Fig 1Frequency and severity of laboratory adverse events for infants exposed to zidovudine alone, combination prophylaxis, or three-drug prophylaxis.
The maximum grade adverse event within each laboratory test (hemoglobin, Hgb; absolute neutrophil count, ANC; platelets, plts; aspartate aminotransferase, AST; alanine aminotransferase, ALT; total bilirubin, tB) that occurred between days of life 8 through 42 is shown for infants exposed postnatally to zidovudine alone (ZDV), combination antiretroviral prophylaxis (combo), and three-drug prophylaxis containing zidovudine (or stavudine), lamivudine, and nevirapine (3ARV).

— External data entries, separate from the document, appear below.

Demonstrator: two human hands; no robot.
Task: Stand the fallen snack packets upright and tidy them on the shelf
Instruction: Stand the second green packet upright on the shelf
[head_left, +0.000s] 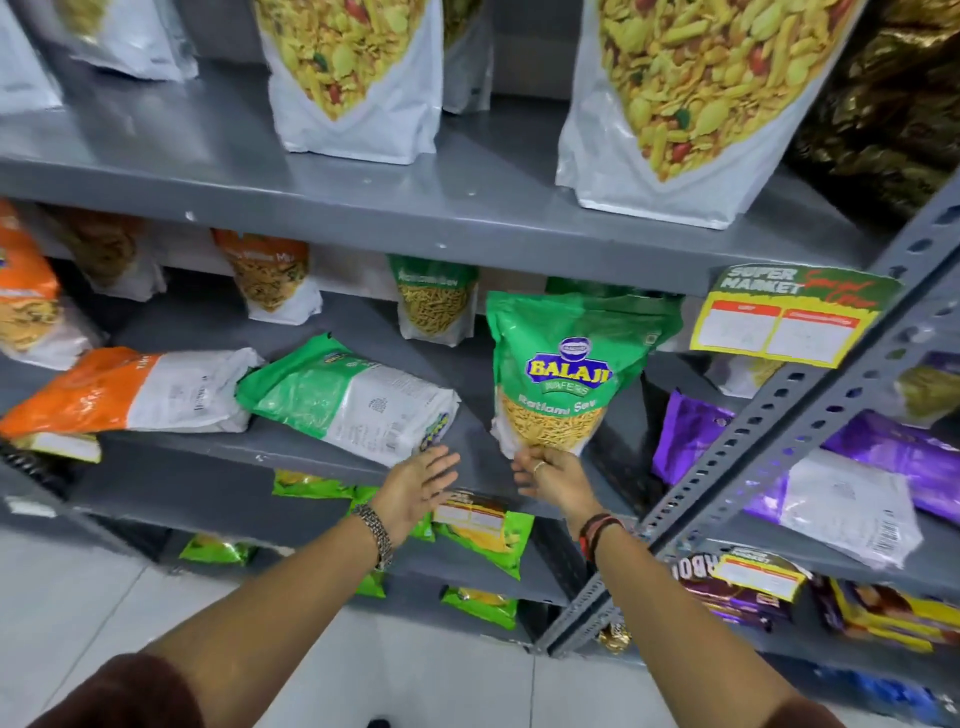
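Right hand (545, 473) pinching the bottom edge of the green Balaji packet (566, 374), fingers closed on the lower seam, holding it upright on the middle shelf (218, 457). Left hand (421, 480) hovering open, fingers spread and apart, gripping nothing, just below the near end of the fallen green packet (348, 400) lying flat on the same shelf. Further left, lying on its side likewise: an orange-and-white packet (130, 395). Judging handling: glossy film pouches, likely slippery and crinkling under pressure; contents loose and brittle, so squeezing the middle risking crushing. Appearing light to moderate in weight, soft-walled, sagging when lifted by one end. Recommending taking hold at the sealed top edge or at both side seams, tipping up onto the flat gusseted base. Beyond, standing at the rear: a smaller green packet (436, 301); hanging from the shelf above: an offer tag (789, 317).
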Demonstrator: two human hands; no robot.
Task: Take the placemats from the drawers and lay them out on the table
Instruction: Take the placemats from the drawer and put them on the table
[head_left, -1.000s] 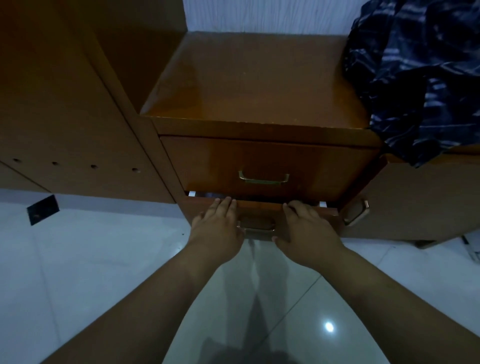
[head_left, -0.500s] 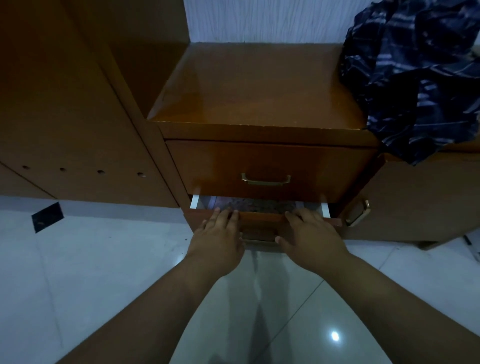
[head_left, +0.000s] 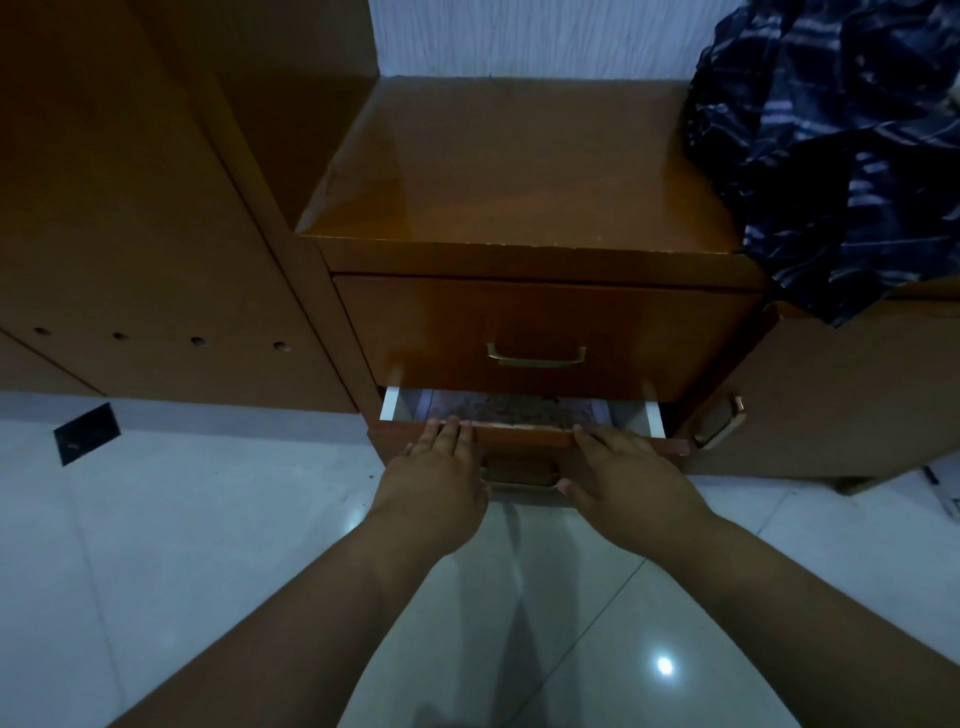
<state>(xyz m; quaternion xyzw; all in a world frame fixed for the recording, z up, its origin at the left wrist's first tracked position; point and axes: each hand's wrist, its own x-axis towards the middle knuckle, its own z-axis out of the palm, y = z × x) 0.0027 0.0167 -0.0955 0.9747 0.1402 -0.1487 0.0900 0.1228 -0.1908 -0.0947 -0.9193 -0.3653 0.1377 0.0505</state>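
Observation:
The lower drawer (head_left: 524, 440) of a brown wooden cabinet stands pulled out a short way. In the gap lies a flat, mottled, dark-patterned mat (head_left: 519, 408), mostly hidden under the shut upper drawer (head_left: 540, 332). My left hand (head_left: 436, 480) grips the top edge of the lower drawer's front on its left side, fingertips hooked over the rim. On the right side my right hand (head_left: 631, 480) grips the same edge. The drawer's brass handle (head_left: 519, 480) sits between my thumbs.
A dark blue patterned cloth (head_left: 841, 156) hangs over the cabinet top (head_left: 519, 156) at the right. Beside the drawers, a cabinet door with a brass handle (head_left: 719, 426) stands on the right. A tall wooden panel (head_left: 130, 234) is on the left. Glossy white floor tiles (head_left: 208, 545) lie below.
The lower drawer has slid out toward me with both hands on its front edge. The gap has widened, and the patterned mat inside has come into sight.

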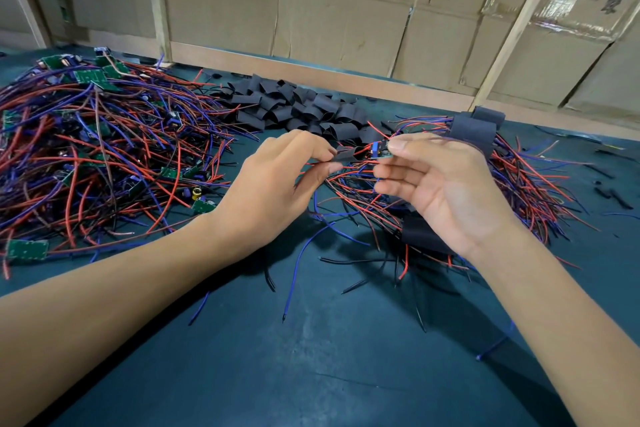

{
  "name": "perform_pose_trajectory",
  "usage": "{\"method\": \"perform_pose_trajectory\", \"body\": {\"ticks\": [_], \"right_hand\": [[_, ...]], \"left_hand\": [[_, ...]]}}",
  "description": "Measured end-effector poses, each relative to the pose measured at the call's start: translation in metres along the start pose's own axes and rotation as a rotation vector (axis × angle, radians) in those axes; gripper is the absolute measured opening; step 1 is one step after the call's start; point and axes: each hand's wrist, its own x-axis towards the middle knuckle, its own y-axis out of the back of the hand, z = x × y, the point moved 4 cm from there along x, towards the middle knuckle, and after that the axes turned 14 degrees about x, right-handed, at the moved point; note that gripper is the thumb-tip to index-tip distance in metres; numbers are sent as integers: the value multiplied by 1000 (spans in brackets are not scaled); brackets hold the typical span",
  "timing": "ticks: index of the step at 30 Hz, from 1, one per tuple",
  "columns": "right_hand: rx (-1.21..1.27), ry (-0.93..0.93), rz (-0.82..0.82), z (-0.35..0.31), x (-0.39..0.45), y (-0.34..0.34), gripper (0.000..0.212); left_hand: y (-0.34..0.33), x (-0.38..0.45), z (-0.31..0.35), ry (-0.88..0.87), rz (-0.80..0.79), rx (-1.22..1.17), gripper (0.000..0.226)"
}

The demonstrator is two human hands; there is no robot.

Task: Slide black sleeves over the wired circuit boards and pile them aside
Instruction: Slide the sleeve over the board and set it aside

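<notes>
While the left hand [277, 180] pinches a black sleeve [346, 153] and the right hand [440, 184] pinches a circuit board [382, 150], loose wires [349, 180] may snag the sleeve's mouth.

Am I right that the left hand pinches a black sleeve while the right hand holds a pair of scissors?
Not quite. In the head view the left hand does pinch a black sleeve, but the right hand holds a small wired circuit board, not scissors.
</notes>
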Motion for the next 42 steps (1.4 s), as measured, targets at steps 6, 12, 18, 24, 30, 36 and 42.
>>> {"method": "perform_pose_trajectory", "body": {"ticks": [6, 12, 18, 24, 30, 36, 42], "right_hand": [[12, -61, 31, 4, -2, -1, 22], [91, -124, 42, 9, -4, -3, 9], [59, -130, 54, 12, -4, -5, 11], [139, -212, 96, 14, -5, -5, 14], [210, -289, 99, 18, -6, -7, 7], [221, -279, 80, 18, -6, -8, 8], [200, -258, 76, 16, -6, -8, 7]], "left_hand": [[1, -1, 3, 1, 16, 11, 14], [1, 0, 9, -50, 41, 32, 15], [4, 0, 8, -22, 58, -1, 14], [5, 1, 12, -94, 91, 8, 12], [6, 2, 12, -110, 105, -11, 20], [6, 2, 13, -100, 108, -24, 17], [2, 1, 12, -70, 44, -58, 13]]}}
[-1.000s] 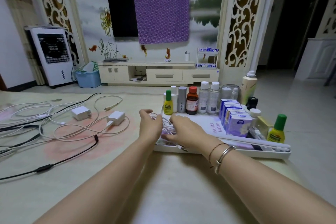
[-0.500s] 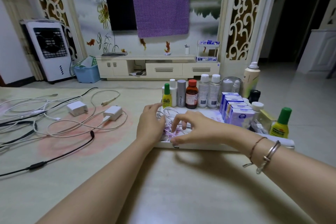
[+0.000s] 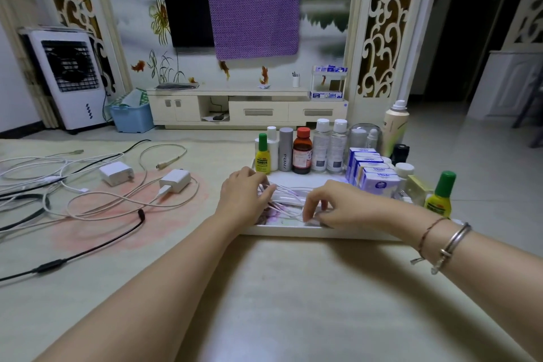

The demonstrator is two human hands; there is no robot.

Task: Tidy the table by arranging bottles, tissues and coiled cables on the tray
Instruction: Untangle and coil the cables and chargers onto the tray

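Note:
A white tray [image 3: 293, 231] sits on the table ahead of me. A coiled white cable [image 3: 289, 196] lies in its near left part. My left hand [image 3: 244, 197] holds the coil's left side with curled fingers. My right hand [image 3: 338, 204] pinches its right side with the fingertips down on the tray. Along the tray's far edge stands a row of bottles [image 3: 302, 150]. Several blue-and-white tissue packs [image 3: 373, 173] are lined up on the right of the tray. A green-capped yellow bottle [image 3: 440, 194] stands at the far right.
Tangled white cables [image 3: 117, 200] with two white chargers [image 3: 175, 180] lie loose on the table to the left. A black cable [image 3: 88, 250] runs across the near left. Beyond the table are a TV cabinet, a white air cooler and a blue basket.
My right hand has slid from the coil's left part to its right side, and the wrist has moved right. My left hand stays on the coil's left side. The camera has dipped slightly.

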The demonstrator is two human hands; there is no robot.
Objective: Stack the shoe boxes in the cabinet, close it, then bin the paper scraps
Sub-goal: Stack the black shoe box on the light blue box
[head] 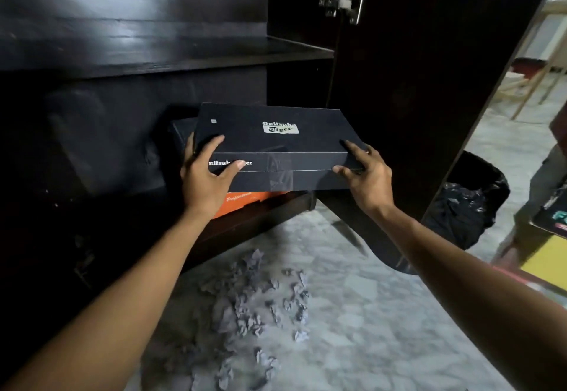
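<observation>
Hands grip a black shoe box (270, 142) at its two near corners: the left hand (205, 175) curls round the left corner, the right hand (365, 175) pinches the right one. The box sits atop an orange box (245, 201) in the open dark cabinet (122, 52). Crumpled paper scraps (254, 307) lie on the marble floor (383, 314) below; a black bin (469, 200) stands behind the cabinet door (414, 83).

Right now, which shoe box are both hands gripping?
The top dark Onitsuka Tiger box, held by left hand and right hand; the orange box lies beneath.
</observation>
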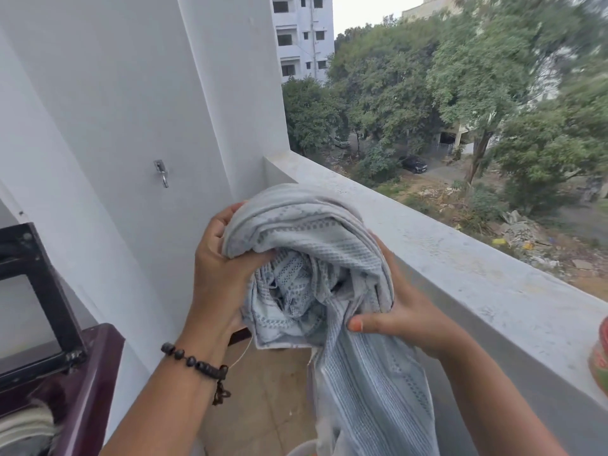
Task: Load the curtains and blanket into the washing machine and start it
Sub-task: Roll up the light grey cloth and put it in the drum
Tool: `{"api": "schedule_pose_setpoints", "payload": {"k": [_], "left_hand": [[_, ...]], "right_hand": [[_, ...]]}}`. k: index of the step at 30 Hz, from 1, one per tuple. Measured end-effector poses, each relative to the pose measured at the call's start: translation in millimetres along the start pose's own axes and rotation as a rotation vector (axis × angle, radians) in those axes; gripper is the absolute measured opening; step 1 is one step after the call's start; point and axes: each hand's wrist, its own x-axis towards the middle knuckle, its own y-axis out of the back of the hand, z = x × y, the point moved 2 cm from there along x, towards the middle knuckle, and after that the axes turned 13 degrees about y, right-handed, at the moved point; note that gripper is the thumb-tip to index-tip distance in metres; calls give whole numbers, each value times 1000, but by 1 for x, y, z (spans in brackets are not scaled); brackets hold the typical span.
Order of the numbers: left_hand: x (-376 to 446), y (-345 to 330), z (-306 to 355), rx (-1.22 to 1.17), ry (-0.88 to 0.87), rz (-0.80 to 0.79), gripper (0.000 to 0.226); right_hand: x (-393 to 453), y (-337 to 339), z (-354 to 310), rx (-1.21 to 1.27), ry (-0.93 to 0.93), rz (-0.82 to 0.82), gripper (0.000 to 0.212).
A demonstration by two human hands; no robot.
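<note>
A bunched pale grey-blue patterned curtain is held up in the middle of the head view, with one end trailing down toward the floor. My left hand grips its left side, a dark bead bracelet on the wrist. My right hand pinches its right lower fold. The maroon top-loading washing machine stands at the lower left with its dark-framed lid raised. Pale fabric shows inside the tub.
A grey concrete balcony parapet runs along the right, with trees and a street far below. White walls with a metal hook stand ahead. A colourful object sits on the parapet at the right edge. Tan floor tiles lie below.
</note>
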Motion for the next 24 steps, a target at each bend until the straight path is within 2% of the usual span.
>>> {"api": "schedule_pose_setpoints", "payload": {"k": [2, 5, 9, 11, 13, 15, 17, 19, 22, 24], "left_hand": [[-3, -4, -2, -123, 68, -10, 65], [-6, -4, -7, -149, 143, -51, 43], [-6, 10, -2, -50, 157, -100, 47], [-5, 20, 4, 28, 146, -138, 51], [-5, 29, 7, 129, 128, -175, 53], [-5, 33, 5, 221, 133, -197, 55], [-7, 33, 0, 193, 161, -188, 54], [-7, 29, -4, 120, 191, -166, 44], [-7, 26, -6, -11, 211, -39, 37], [-4, 22, -6, -114, 196, 59, 37]], "right_hand": [[1, -6, 5, 103, 10, 53, 114], [5, -8, 2, 158, -11, 124, 85], [5, 5, -2, 101, -14, 62, 60], [6, 17, -4, -8, 29, 105, 51], [8, 25, -3, -206, 118, 275, 38], [10, 24, -3, -447, 187, 515, 25], [10, 17, -3, -620, 230, 677, 28], [7, 10, -2, -729, 241, 745, 41], [4, -14, 0, -796, 248, 683, 46], [1, -37, 0, -694, 254, 559, 35]]}}
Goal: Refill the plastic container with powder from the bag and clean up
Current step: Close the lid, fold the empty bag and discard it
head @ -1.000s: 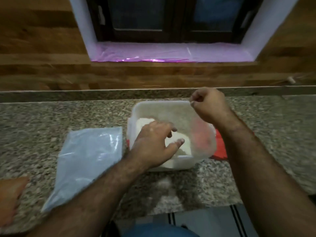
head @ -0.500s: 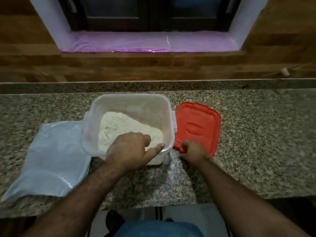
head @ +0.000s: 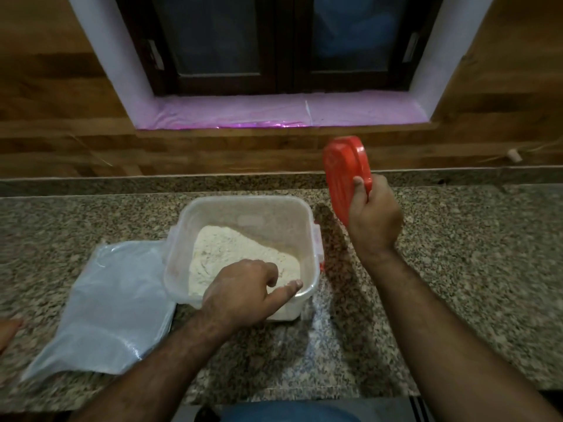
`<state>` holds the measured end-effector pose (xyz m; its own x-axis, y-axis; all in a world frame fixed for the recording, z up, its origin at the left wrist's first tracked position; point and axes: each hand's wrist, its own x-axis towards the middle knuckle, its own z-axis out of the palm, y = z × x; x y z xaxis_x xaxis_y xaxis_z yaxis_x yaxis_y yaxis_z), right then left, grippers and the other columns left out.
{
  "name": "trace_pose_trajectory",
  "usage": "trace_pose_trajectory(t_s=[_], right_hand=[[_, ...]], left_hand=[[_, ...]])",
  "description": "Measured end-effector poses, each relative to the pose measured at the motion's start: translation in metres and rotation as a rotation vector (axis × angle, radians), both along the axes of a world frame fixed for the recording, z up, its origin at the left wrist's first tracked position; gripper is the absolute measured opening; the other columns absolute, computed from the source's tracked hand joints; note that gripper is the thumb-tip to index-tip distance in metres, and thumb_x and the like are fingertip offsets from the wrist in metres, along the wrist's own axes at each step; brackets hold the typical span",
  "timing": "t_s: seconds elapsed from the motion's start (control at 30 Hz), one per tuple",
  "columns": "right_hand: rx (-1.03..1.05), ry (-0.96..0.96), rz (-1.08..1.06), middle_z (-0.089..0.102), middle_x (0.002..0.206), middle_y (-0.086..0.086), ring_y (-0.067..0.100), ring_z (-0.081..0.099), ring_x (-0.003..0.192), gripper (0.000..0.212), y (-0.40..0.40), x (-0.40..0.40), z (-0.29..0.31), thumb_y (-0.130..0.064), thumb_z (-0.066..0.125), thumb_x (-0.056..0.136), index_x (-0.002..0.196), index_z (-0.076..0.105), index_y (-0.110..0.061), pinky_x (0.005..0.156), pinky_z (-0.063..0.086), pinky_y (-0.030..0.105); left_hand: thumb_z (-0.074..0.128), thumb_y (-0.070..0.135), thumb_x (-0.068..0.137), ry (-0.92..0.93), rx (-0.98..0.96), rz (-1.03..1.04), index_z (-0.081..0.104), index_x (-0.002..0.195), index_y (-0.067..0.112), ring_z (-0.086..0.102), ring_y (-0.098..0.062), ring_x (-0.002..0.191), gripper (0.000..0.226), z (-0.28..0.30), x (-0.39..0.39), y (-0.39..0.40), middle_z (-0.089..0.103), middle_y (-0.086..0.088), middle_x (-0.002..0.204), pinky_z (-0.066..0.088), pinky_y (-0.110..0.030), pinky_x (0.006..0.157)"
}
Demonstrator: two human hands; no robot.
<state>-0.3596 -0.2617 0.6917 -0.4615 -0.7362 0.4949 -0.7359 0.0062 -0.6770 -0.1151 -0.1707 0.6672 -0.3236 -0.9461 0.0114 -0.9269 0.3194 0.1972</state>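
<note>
A clear square plastic container (head: 243, 210) stands on the granite counter (head: 457, 269), partly filled with white powder (head: 231, 251). My left hand (head: 243, 292) grips its near rim, thumb along the edge. My right hand (head: 373, 220) holds the red lid (head: 342, 175) up on edge in the air, to the right of the container and above the counter. A flattened clear plastic bag (head: 112, 306) lies on the counter, touching the container's left side.
A low granite ledge and a wooden wall run behind the counter, under a window sill covered in pink film (head: 274, 112). The counter's front edge is close to my body. Part of another person's hand (head: 7, 330) shows at the far left edge.
My right hand took hold of the red lid lying right of the container and lifted it up on edge. My left hand stayed on the container's near rim.
</note>
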Motion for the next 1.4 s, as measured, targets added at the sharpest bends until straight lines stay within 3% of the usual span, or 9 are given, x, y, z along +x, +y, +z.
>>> trace_pose_trajectory(t_s=[0.17,0.27,0.43,0.57,0.63,0.83,1.07,1.2,1.4], right_hand=[[-0.298,-0.169,0.123,0.058,0.076,-0.01,0.005,0.051,0.062,0.035,0.008,0.032,0.073,-0.046,0.053,0.11,0.097,0.064,-0.015,0.056,0.037,0.011],[-0.313,-0.495,0.226,0.061,0.077,-0.013,-0.002,0.056,0.064,0.032,0.008,0.047,0.099,-0.049,0.051,0.11,0.093,0.058,-0.023,0.063,0.052,0.022],[0.171,-1.216,0.495,0.081,0.108,0.018,0.029,0.08,0.1,0.047,-0.005,0.065,0.091,-0.045,0.049,0.112,0.123,0.068,-0.004,0.088,0.066,0.053],[0.437,-1.252,0.475,0.076,0.124,0.026,0.041,0.073,0.118,0.053,-0.002,0.071,0.061,-0.047,0.051,0.111,0.126,0.073,-0.001,0.1,0.058,0.065],[0.473,-1.088,0.466,0.081,0.111,0.021,0.036,0.077,0.105,0.051,0.001,0.072,0.049,-0.046,0.052,0.111,0.113,0.077,-0.002,0.095,0.063,0.057],[0.488,-0.505,0.386,0.073,0.117,0.001,0.025,0.075,0.102,0.064,0.03,0.077,0.017,-0.075,0.063,0.077,0.124,0.062,-0.032,0.09,0.064,0.052],[0.532,-0.394,0.312,0.07,0.12,0.003,0.023,0.071,0.101,0.041,0.053,0.081,-0.002,-0.047,0.063,0.102,0.132,0.059,-0.02,0.086,0.062,0.043],[0.539,-0.336,0.315,0.067,0.118,0.003,0.014,0.067,0.086,0.038,0.054,0.083,-0.004,-0.045,0.056,0.108,0.131,0.055,-0.015,0.061,0.051,0.027],[0.751,-0.544,0.364,0.07,0.12,0.008,0.029,0.075,0.098,0.043,0.038,0.081,0.011,-0.046,0.053,0.109,0.143,0.054,-0.02,0.085,0.065,0.05]], left_hand=[[0.048,0.087,0.086,0.348,-0.026,0.106,0.068,0.093,0.034,0.054,-0.006,0.073,0.057,0.009,0.004,-0.003,0.052,0.014,0.072,0.04,-0.032,0.064],[0.069,0.072,0.087,0.769,-0.162,0.346,0.065,0.105,0.034,0.058,-0.01,0.081,0.042,0.029,0.016,-0.025,0.061,0.009,0.089,0.047,-0.03,0.068],[0.072,0.062,0.085,1.174,-0.52,0.726,0.058,0.141,0.018,0.061,-0.024,0.116,0.073,0.069,0.081,-0.074,0.06,-0.008,0.133,0.051,-0.031,0.102],[0.072,0.053,0.084,1.419,-0.235,0.721,0.068,0.129,0.007,0.064,-0.018,0.096,0.064,0.067,0.114,-0.069,0.072,-0.021,0.122,0.054,-0.038,0.088],[0.068,0.048,0.085,1.369,-0.121,0.697,0.075,0.114,0.014,0.07,-0.017,0.089,0.045,0.053,0.115,-0.058,0.079,-0.008,0.107,0.059,-0.042,0.086],[0.058,0.054,0.093,1.13,0.016,0.767,0.048,0.161,0.029,0.06,-0.02,0.139,0.073,0.02,0.108,-0.027,0.06,0.004,0.156,0.046,-0.052,0.121],[0.057,0.041,0.108,0.9,0.047,0.719,0.032,0.17,0.025,0.047,-0.028,0.152,0.069,0.004,0.105,-0.011,0.048,-0.004,0.167,0.034,-0.046,0.129],[0.053,0.042,0.111,0.78,0.08,0.698,0.023,0.174,0.023,0.036,-0.029,0.159,0.072,0.001,0.104,-0.006,0.036,-0.005,0.174,0.028,-0.047,0.131],[0.052,0.062,0.097,0.757,0.187,0.678,0.051,0.154,0.028,0.064,-0.028,0.129,0.066,0.018,0.117,-0.015,0.067,0.001,0.142,0.05,-0.053,0.115]])
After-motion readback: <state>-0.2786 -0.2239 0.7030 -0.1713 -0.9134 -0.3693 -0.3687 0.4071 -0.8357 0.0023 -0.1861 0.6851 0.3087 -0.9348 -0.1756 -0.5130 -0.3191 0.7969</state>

Significant differences are denoted by p-values.
Fig 2Comparison of highest grade adverse event between infants exposed to zidovudine alone, combination prophylaxis, or three-drug prophylaxis.
The proportion of infants having an adverse event of the specified grade is determined using each infant’s highest grade adverse event between days of life 8 through 42 for any of the six laboratory tests evaluated (hemoglobin, absolute neutrophil count, platelet count, aspartate aminotransferase, alanine aminotransferase, total bilirubin). No significant differences were found between infants exposed to zidovudine alone (ZDV), combination antiretroviral prophylaxis (combo), and three-drug prophylaxis containing zidovudine (or stavudine), lamivudine, and nevirapine (3ARV).